Rue views Ali is infallible, but we find out that’s not the case. He himself has relapsed and continued the cycle of spousal abuse manifested inside his own relationship, despite not wanting to be like his father. The commonality – drug usage. However, Ali chose to be better. There’s an elegant metaphor Ali brings up about Nike’s sneakers, their commercialized slogan, and the need to be a revolutionary just because revolution looks cool. Rue is averse to believing in religion because of the tragic randomness of her father dying. Ali’s Muslim beliefs serve as an anchor, but he reminds her that a proper form of revolution is taking the chance of believing in something higher than yourself.
By the episode’s end, all that’s left is the camera zooming in through a rain-kissed windshield at Rue’s glassy stare.

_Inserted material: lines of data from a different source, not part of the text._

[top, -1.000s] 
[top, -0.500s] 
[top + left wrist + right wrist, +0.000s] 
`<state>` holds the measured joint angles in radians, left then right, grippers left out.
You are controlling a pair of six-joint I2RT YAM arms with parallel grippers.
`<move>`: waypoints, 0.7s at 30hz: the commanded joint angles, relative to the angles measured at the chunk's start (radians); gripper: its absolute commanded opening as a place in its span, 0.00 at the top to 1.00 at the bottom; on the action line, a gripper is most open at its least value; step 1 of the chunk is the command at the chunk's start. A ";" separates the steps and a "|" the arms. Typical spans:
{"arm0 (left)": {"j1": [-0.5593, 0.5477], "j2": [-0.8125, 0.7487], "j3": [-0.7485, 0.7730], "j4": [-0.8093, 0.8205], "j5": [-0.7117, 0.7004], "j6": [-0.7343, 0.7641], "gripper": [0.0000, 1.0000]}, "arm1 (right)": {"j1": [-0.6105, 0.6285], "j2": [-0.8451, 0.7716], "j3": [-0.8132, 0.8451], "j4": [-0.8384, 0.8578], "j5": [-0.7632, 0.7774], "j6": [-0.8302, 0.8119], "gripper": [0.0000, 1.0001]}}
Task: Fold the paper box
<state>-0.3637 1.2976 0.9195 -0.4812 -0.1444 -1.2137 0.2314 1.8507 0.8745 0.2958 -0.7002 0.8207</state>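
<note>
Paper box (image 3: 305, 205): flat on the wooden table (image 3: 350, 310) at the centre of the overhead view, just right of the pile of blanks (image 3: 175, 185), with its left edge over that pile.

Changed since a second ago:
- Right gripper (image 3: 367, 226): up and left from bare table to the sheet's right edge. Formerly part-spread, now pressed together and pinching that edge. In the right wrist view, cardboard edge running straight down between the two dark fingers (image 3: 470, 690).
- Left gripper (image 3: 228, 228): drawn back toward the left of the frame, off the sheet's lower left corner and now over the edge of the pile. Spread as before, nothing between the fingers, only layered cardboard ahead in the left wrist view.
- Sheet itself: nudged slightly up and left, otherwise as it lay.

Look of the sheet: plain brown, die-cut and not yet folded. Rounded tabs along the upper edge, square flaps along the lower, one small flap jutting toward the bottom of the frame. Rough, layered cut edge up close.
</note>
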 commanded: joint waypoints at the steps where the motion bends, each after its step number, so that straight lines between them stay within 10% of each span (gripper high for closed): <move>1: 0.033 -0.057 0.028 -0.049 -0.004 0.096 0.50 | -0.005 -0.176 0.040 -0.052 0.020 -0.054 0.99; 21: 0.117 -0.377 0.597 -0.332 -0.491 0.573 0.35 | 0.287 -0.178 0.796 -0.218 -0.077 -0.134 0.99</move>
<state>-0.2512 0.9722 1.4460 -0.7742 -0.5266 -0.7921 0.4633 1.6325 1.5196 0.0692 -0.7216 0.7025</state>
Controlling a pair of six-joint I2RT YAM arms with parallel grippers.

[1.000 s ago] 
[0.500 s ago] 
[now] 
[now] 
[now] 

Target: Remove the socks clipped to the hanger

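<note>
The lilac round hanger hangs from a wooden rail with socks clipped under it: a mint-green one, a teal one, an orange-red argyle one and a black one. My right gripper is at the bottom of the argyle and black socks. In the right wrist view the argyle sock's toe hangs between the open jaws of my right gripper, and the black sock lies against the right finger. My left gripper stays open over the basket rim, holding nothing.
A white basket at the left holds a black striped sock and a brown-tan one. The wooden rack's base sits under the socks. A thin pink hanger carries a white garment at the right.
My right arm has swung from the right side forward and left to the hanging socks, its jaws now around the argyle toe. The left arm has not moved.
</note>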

The start of season two may still be a way off, but this image leaves you wondering if the lessons of this conversation will permeate the walls she let down. The power of this special lies in the acting of Zendaya and Domingo. When things aren’t verbalized, the episode conveys them through facial expressions and body movements. You can see all the inner anguish manifest as Rue speaks about the way she feels her mom and sister will remember her. There is a lot to take in with ‘Trouble Don’t Last Always,’ but Ali grabbing Rue’s hand to say, “I have faith in you,” might be the perfect gesture that we all need to hear.